Notably, arithmetic and reading test scores declined for students from every academic area, including urban, rural, and suburban ones, regardless of how quickly schools were able to reopen for in-person instruction.
The former governor of North Carolina and current head of the National Assessment Governing Board, Beverly Perdue, remarked, “The results corroborate our fears that students have not made significant intellectual progress.” Fewer than 9-year-old students now possess the essential reading and numeracy skills. This puts their futures, as well as the future of our country, in grave danger and should motivate us all to take action. We cannot continue to blame COVID. We must hasten their education.
When NCES releases the so-called Nation’s Report Card later this year, which displays math and reading results for students in grades four and eight from throughout the nation and in 26 urban school districts, it will provide a more thorough examination of students’ achievement.
1. Particularly in mathematics, students could be significantly behind.
As a result, teachers from various grade levels may want to cooperate to decide when to begin teaching. A formal or informal early assessment of students will also be necessary for educators to determine where each youngster stands academically.
2. Students who have the greatest summer loss typically experience the greatest fall gain, however, this may not be the case for COVID-19.

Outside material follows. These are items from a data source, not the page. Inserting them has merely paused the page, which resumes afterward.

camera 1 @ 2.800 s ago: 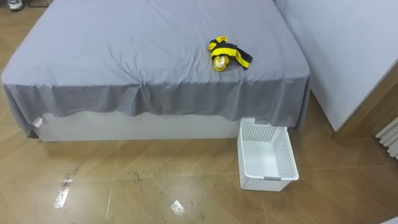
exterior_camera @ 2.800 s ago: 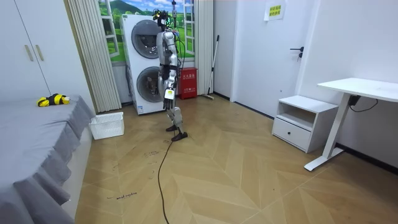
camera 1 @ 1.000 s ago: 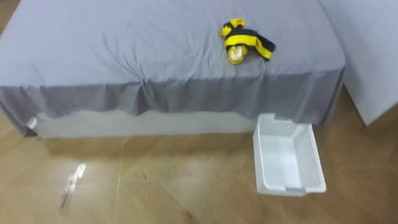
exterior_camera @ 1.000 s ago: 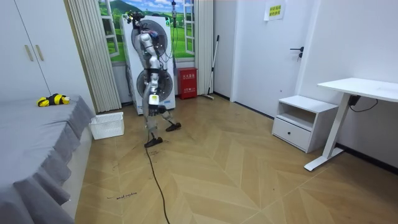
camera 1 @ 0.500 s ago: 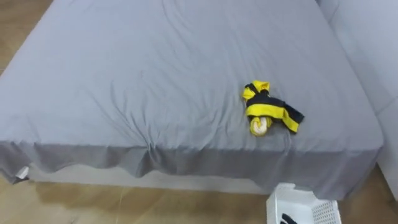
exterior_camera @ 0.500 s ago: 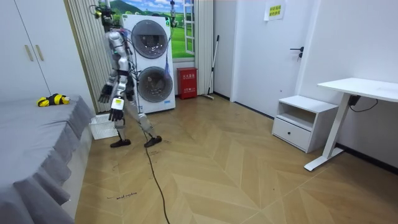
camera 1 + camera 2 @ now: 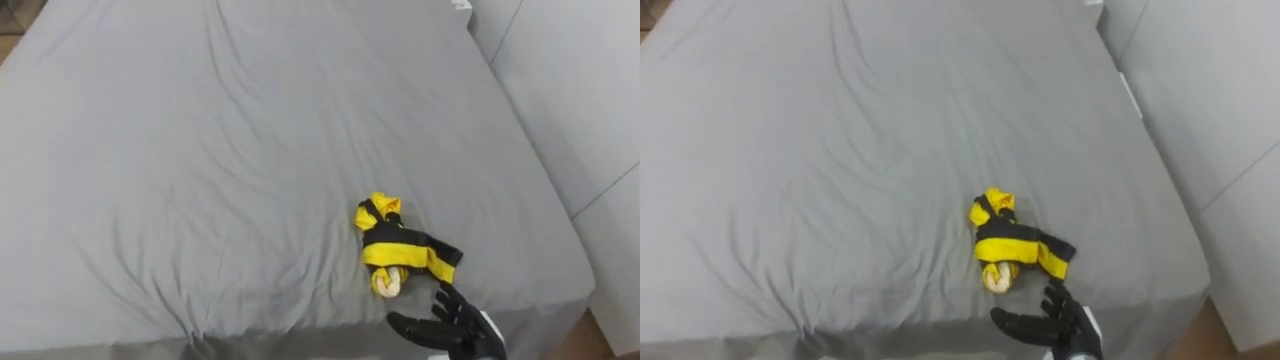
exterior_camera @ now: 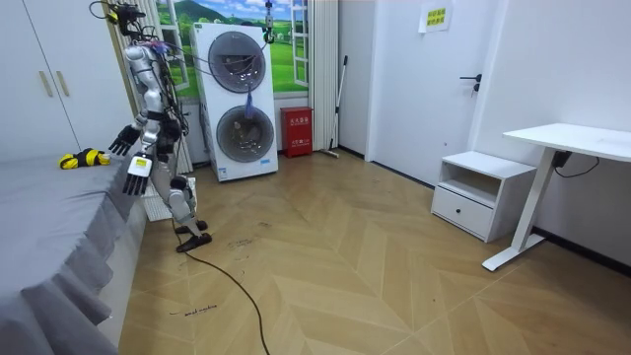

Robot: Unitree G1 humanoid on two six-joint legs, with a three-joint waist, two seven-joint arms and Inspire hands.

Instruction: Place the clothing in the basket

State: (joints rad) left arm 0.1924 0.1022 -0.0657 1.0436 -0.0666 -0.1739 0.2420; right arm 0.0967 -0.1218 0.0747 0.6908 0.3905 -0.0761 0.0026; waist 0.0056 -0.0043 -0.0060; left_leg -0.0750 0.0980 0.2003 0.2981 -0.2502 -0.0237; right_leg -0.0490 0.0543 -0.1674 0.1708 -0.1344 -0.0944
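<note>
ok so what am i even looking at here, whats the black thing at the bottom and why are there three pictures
This is a two-legged humanoid robot doing housework. Two pictures come from the twin cameras in its head, looking down at a grey bed, so they nearly match. The room view comes from a camera across the room and shows the whole robot standing at the bed's edge. The black thing is its right hand, fingers spread, holding nothing, close to a crumpled yellow and black garment lying on the bed. Its left hand hangs lower, seen in the room view. The white basket on the floor by the bed, partly behind its legs, is where the garment should go.
</note>
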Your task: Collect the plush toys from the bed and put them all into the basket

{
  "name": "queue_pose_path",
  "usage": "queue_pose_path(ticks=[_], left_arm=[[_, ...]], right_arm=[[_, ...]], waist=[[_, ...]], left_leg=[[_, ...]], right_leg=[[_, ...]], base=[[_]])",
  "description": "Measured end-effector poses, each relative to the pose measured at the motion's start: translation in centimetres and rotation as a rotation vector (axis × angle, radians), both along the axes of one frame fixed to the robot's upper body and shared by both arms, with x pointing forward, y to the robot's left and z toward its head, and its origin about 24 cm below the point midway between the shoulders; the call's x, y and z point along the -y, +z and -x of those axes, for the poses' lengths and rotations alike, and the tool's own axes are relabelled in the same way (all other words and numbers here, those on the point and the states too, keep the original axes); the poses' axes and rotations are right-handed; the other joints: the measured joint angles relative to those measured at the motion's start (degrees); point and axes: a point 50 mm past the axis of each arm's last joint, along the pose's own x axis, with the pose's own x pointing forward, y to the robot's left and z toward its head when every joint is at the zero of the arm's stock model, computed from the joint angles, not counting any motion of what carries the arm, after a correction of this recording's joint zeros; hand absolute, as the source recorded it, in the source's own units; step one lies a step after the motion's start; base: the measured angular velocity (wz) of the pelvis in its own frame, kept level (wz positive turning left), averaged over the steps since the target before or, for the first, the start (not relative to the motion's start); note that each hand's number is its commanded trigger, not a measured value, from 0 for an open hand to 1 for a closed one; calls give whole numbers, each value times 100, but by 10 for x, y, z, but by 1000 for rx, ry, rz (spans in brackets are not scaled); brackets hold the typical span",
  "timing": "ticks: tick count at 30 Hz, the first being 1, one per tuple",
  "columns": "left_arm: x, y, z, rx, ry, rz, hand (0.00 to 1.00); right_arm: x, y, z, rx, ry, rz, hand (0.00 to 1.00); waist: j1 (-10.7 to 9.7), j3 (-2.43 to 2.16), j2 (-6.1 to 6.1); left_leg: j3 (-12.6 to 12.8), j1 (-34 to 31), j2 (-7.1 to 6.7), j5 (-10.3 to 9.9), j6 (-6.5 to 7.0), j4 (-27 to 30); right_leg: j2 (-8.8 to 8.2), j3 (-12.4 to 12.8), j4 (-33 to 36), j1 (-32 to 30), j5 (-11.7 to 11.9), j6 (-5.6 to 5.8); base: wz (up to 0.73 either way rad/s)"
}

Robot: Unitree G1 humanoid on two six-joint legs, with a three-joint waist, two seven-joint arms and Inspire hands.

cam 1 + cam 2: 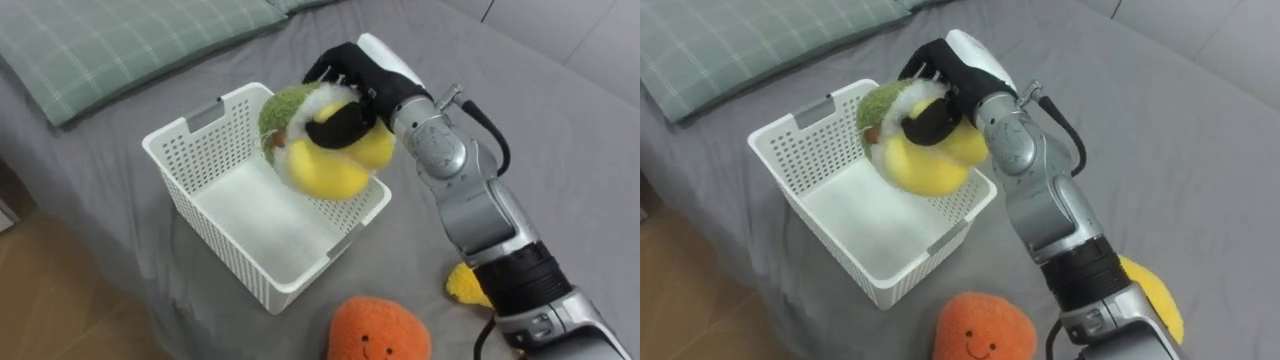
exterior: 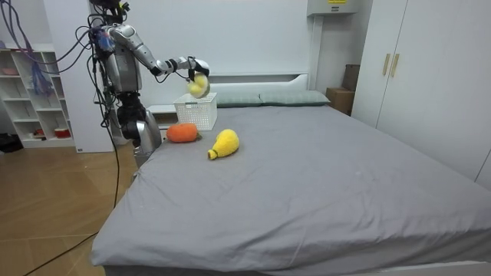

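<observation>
Toy: yellow-green plush toy (image 1: 322, 168) tilted above the basket (image 1: 200, 165), green end up.
Hand: your right hand (image 1: 345, 75) clamps it.

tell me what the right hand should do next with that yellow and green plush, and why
Probably open the right hand and let the yellow and green plush drop: the hand is curled round it above the far side of the white basket, whose floor looks bare beneath.
</observation>
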Motion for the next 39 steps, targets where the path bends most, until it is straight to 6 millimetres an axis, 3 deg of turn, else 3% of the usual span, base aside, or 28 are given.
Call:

Despite this, COVID-19 will likely mean that students have more ground to make up during the 2020–21 school year. To set challenging yet realistic learning goals for the year, educators may want to collaborate with students to estimate the development rates required to catch up.
3. Academic skill diversity among students is more common than it would be under normal circumstances when they first enrol in school.
As a result, teachers might need to think about how to further differentiate instruction or offer chances to students for personalised learning.
Finally, the impacts of COVID-19 that our study is unable to evaluate might be the ones that need our attention the most. Prior studies on students affected by Hurricane Katrina showed that they struggled with concentration and frequently displayed depressive symptoms in the months after the storm.
It will be crucial to comprehend these effects and how to effectively meet students’ social and emotional needs following the massive disruption of COVID-19. Numerous students might experience increased food insecurity, decreased family income, the death of family members due to the coronavirus, and fear of becoming infected.
Although the scale of the COVID-19 school closures is unusual, the inequities in our educational systems, sadly, are not. The fact that the crisis is having an uneven impact on our most marginalised populations cannot be accounted for by our models. However, we hope that these assessments, which summarise what we already know from current bodies of research, can help guide future judgement.
Students speak for a “lost generation” or suggest that hope should be abandoned. There is a lot we don’t know about students’ ability to be resilient in such situations and what a recovery schedule will entail because the majority of us have never experienced a pandemic.
According to Human Rights Watch, school closings will result in the sudden end of education for millions of students rather than a temporary disruption.
The research indicates that even for students who have returned or who will return to their schools, they will continue to experience the effects of lost learning during the pandemic for years to come.
The damage to many children’s schooling is a result of pre-existing problems: according to UN data, one in five students was not attending school even before the Covid-19 virus started to spread. Even before the pandemic, students from groups that experienced prejudice and exclusion from education tended to be most hurt by school closures brought on by COVID.